The incidence of endometriosis on the bowel itself ranges from 5% to 12% of those with endometriosis, most often seen on the rectum and sigmoid colon  (Habib et al., 2020). Those with lesions on or close to the bowel did have more nausea and vomiting (Ek et al., 2015). Other reported symptoms include “a myriad of symptoms such as alteration in bowel habits (constipation/diarrhoea), dyschezia, dysmenorrhoea and dyspareunia in addition to infertility” (Habib et al., 2020, para. 1). Bowel endometriosis is associated with lesions on the uterosacral ligaments  and vaginal wall, which can cause painful penetration (Habib et al., 2020). Treatments for endometriosis that actually worsened GI symptoms included opioids and GnRH analogs (Ek et al., 2015). 

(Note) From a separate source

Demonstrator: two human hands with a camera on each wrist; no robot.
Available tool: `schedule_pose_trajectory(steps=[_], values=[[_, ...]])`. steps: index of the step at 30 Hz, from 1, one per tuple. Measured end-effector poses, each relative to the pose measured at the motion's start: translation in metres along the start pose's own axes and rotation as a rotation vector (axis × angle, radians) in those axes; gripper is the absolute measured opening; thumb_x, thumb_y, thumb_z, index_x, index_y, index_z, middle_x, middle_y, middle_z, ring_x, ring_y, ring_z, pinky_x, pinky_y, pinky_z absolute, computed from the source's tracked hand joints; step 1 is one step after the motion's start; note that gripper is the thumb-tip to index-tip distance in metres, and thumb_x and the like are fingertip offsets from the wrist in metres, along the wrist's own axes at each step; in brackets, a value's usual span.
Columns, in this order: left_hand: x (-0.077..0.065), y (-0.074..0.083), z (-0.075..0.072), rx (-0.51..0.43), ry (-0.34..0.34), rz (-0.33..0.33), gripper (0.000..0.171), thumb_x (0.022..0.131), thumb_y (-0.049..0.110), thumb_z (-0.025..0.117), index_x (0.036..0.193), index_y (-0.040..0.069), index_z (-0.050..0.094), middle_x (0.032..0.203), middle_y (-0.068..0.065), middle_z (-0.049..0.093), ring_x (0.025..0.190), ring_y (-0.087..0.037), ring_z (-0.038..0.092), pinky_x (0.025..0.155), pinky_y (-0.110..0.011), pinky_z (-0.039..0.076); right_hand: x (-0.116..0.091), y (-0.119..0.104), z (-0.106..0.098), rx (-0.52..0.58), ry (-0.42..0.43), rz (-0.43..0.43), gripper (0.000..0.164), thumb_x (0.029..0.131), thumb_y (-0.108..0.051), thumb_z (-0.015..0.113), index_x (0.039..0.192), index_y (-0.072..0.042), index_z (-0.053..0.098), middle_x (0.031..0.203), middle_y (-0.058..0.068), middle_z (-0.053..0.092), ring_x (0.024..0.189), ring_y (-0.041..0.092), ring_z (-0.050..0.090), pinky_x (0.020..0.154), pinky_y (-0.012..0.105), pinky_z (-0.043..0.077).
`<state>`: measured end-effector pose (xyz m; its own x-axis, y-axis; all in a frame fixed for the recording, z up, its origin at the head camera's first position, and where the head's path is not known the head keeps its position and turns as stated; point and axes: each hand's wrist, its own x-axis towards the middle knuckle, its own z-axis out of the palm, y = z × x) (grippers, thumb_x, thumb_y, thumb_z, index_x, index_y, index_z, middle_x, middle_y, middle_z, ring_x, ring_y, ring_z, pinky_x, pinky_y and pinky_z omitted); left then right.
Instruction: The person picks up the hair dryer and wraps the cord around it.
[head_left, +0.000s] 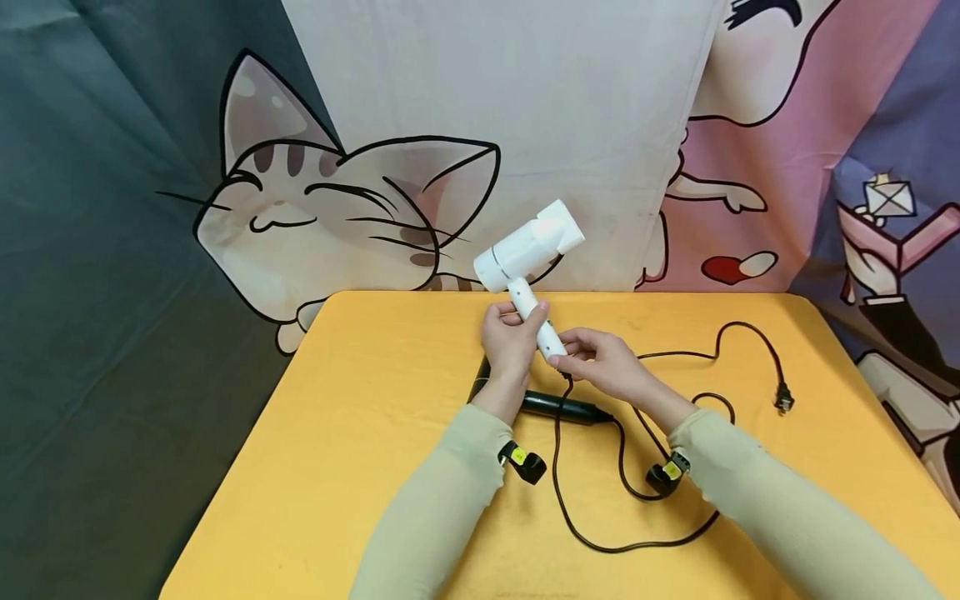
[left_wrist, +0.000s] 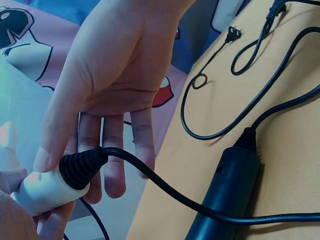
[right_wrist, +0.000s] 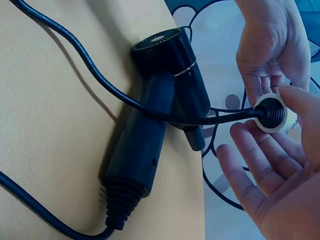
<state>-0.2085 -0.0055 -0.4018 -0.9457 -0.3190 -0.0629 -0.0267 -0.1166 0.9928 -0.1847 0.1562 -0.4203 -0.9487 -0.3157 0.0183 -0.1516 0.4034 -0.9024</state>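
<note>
A white hair dryer (head_left: 517, 254) is held up above the far part of the table, its nozzle pointing up and to the right in the head view. My left hand (head_left: 512, 337) grips the middle of its handle. At the handle's lower end, my right hand (head_left: 603, 360) pinches the base between thumb and fingers, beside the black ribbed cord sleeve (left_wrist: 82, 167). Below the hands a black hair dryer (right_wrist: 135, 130) lies on the table, partly hidden by the left hand and wrist in the head view.
Black cords (head_left: 637, 546) loop over the right half of the yellow table (head_left: 337, 467); one ends in a plug (head_left: 783, 398) near the right side. Behind the far edge hangs a cloth backdrop (head_left: 585, 100) printed with cartoon figures.
</note>
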Motion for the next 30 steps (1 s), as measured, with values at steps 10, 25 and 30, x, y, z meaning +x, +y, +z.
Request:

While hormonal medications have been shown to help relieve symptoms, it may not stop the progression of the disease which can lead, in severe cases, to bowel obstruction; therefore, it is recommended that close follow-up be utilized if you do not choose surgical treatment (Habib et al., 2020; Ferrero et al., 2011). If you think you might have bowel involvement, it is important to find the right care. The success of surgery depends on the skills and experience of the surgeon and a multidisciplinary team. It is recommended that “surgery should be performed by experienced surgeons, in centres with access to multidisciplinary care” (Habib et al., 2020, para. 1). Before committing to surgery, you want to know how they remove endometriosis; how often do they perform this surgery; does the surgeon have the advanced knowledge/surgical skills to address all disease in all locations (bowel, bladder, near ureters, culs de sac, uterine ligaments, etc.). Learning what questions to ask and choosing the right surgeon can make all the difference. (see “Choosing Your Surgeon)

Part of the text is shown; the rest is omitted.